Required action »
Look through the listing below and report the lines that have the word "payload" in them.

Provided records »
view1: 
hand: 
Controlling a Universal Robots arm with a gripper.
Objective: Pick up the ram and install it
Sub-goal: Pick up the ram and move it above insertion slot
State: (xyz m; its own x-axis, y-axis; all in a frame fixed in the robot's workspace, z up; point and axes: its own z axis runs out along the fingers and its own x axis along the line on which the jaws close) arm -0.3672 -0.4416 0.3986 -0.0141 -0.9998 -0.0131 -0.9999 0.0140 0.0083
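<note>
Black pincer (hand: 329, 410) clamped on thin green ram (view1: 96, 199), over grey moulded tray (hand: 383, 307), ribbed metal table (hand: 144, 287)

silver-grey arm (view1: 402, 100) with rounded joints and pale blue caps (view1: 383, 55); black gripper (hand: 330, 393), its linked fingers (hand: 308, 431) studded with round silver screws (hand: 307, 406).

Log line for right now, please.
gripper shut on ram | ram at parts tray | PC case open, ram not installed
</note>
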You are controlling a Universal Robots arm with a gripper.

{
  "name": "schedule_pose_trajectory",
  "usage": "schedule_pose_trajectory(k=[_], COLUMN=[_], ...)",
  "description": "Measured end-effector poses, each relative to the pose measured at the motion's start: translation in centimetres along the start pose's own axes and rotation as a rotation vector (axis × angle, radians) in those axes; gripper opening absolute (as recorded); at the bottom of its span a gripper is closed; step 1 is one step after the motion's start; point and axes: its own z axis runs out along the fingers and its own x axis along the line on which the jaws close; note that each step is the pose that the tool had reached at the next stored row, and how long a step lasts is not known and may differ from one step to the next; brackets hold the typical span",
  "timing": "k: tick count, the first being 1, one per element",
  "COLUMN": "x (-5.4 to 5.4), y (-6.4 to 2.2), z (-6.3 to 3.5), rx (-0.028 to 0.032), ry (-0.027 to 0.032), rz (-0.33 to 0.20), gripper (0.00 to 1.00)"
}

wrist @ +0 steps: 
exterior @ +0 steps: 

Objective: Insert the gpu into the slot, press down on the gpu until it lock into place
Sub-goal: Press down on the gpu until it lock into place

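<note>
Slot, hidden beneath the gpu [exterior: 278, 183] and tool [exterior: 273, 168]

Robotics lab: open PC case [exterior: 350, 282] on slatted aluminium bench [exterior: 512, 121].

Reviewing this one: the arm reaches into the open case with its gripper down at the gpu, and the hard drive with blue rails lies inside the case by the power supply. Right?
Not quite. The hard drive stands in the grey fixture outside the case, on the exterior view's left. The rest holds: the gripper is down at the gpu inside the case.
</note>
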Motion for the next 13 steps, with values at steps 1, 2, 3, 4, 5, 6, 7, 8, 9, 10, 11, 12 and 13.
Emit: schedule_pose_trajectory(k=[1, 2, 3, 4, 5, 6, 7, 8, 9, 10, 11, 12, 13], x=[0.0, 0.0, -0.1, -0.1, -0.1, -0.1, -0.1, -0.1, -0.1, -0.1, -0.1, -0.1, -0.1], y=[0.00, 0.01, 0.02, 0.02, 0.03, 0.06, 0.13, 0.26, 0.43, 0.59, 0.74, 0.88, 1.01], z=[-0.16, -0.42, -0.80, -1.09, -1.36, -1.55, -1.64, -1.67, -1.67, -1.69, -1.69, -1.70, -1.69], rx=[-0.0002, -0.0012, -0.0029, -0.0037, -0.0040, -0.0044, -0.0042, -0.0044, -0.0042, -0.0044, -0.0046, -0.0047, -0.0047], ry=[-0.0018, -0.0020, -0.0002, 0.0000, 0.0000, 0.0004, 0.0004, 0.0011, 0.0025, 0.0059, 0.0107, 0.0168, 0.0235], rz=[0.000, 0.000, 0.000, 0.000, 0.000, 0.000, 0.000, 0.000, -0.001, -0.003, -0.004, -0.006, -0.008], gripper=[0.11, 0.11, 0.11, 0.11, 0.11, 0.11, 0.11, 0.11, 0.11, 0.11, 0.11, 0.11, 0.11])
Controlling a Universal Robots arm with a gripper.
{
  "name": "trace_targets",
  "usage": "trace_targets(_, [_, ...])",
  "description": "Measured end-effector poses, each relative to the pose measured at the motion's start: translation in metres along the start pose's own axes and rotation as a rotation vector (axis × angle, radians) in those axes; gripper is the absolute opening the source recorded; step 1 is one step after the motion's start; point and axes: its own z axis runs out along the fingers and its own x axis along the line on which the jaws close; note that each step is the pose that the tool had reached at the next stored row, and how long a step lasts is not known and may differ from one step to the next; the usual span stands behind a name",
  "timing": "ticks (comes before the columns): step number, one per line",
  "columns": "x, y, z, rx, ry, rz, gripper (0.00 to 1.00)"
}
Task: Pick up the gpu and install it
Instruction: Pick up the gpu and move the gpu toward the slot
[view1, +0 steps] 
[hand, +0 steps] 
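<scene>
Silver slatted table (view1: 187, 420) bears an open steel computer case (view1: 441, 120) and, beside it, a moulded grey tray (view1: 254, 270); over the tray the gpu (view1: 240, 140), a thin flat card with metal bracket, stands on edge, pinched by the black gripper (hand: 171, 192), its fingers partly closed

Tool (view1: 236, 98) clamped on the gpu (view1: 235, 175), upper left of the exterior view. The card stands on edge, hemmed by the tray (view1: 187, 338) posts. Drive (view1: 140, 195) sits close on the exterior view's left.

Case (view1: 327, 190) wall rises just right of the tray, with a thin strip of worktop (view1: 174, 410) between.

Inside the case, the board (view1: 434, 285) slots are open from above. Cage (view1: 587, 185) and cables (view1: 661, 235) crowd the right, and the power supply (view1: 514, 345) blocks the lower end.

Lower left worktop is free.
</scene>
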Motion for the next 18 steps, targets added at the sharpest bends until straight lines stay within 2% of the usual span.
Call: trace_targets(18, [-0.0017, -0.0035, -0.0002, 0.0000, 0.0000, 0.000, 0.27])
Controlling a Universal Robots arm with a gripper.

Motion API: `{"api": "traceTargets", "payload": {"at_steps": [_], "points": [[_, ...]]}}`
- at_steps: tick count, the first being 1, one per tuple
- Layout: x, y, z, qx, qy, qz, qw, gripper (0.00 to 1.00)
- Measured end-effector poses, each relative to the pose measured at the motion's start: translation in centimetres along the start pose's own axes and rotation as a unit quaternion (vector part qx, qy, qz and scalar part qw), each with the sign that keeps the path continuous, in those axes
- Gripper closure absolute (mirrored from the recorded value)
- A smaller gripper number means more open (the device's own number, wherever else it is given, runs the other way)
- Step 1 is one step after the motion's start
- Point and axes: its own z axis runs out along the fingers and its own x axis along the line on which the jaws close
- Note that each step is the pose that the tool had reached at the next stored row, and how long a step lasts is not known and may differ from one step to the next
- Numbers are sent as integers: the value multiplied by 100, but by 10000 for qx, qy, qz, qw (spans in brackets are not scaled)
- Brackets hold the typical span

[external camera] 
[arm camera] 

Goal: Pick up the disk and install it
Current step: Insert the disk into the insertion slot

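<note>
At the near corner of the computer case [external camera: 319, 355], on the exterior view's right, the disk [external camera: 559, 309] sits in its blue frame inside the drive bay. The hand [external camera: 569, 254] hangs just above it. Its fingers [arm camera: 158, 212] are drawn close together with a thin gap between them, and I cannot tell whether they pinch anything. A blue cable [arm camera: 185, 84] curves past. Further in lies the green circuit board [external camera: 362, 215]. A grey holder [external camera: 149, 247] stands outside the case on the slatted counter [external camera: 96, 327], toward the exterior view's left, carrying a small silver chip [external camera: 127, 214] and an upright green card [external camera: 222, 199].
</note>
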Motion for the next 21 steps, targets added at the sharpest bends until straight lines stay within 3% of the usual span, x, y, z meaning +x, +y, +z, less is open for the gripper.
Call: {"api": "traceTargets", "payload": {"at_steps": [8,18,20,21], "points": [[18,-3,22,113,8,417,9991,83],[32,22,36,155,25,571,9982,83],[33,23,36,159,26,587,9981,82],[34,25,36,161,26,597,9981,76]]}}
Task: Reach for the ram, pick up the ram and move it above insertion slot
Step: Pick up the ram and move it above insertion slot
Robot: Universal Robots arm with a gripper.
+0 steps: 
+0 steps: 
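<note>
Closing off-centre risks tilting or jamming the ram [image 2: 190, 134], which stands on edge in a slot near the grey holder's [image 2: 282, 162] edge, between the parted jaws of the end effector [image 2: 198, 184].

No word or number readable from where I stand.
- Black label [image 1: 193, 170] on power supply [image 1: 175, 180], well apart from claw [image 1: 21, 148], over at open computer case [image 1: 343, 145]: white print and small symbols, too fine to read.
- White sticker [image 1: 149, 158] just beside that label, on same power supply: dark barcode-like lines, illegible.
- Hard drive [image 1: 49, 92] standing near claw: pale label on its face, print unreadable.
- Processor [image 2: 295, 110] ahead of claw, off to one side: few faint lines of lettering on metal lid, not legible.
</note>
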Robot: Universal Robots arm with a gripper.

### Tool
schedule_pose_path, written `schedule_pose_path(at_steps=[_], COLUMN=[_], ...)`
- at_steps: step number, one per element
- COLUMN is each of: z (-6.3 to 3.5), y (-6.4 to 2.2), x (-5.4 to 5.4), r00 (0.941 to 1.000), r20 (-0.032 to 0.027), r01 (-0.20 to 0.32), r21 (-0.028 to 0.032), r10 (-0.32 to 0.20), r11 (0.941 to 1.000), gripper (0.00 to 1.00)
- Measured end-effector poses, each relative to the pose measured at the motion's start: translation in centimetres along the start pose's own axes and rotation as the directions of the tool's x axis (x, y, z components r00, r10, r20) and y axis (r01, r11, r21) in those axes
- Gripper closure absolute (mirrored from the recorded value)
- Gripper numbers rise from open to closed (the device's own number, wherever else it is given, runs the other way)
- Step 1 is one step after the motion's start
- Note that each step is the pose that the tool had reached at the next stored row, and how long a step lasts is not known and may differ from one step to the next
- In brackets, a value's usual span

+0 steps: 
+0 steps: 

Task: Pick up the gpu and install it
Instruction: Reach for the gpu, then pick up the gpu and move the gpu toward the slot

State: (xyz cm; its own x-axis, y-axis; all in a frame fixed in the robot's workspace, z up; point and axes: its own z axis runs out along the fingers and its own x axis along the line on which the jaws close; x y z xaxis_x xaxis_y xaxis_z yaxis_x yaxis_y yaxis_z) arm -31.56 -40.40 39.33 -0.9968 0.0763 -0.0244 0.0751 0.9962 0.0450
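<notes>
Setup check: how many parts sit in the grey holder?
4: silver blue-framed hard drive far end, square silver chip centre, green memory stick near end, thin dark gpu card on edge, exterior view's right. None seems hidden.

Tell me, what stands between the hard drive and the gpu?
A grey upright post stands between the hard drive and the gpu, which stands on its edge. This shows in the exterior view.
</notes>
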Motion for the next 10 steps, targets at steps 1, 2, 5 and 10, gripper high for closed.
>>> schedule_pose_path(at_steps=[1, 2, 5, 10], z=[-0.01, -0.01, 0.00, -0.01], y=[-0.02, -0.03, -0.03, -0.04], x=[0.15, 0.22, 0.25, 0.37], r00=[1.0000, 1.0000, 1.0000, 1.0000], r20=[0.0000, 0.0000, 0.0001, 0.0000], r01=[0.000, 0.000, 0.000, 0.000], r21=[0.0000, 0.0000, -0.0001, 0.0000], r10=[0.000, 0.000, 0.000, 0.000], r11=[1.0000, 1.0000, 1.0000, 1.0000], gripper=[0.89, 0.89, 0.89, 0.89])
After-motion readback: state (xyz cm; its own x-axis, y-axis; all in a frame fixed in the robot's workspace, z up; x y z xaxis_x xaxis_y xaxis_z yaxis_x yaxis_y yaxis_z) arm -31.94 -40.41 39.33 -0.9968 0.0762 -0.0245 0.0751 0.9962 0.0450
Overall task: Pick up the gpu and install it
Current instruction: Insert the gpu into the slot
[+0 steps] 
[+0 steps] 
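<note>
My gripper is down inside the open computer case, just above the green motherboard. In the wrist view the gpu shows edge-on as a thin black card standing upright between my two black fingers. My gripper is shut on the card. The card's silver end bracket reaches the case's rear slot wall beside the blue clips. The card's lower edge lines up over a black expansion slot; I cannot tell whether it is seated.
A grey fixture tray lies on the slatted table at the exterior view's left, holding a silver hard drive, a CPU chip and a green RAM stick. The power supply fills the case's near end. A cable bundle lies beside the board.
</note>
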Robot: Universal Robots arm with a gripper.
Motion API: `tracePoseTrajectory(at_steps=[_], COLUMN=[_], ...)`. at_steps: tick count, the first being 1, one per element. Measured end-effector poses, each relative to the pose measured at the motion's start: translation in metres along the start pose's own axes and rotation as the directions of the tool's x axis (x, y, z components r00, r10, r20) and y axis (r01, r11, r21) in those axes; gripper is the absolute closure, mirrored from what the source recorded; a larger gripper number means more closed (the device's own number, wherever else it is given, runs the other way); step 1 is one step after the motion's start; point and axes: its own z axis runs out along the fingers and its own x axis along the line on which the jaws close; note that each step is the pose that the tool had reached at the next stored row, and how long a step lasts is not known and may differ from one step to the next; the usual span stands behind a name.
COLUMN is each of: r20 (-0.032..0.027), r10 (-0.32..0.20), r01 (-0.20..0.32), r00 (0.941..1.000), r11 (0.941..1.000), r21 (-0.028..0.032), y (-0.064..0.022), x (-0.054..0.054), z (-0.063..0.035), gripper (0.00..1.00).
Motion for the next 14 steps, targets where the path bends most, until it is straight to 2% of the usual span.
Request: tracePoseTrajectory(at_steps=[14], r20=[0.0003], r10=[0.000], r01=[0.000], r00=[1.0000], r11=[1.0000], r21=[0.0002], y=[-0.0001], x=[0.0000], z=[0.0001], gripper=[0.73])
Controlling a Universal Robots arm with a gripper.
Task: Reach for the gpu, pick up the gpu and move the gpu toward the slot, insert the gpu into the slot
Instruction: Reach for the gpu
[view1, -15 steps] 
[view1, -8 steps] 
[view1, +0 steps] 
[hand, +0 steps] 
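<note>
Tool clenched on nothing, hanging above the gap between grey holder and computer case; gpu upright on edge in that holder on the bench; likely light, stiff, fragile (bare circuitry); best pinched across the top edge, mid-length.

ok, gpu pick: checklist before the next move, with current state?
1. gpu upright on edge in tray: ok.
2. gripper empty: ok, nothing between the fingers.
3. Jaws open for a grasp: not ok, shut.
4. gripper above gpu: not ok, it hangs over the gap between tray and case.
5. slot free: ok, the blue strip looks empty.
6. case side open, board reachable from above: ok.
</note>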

Answer »
Motion API: `{"api": "traceTargets", "payload": {"at_steps": [_], "points": [[_, ...]]}}`
Call: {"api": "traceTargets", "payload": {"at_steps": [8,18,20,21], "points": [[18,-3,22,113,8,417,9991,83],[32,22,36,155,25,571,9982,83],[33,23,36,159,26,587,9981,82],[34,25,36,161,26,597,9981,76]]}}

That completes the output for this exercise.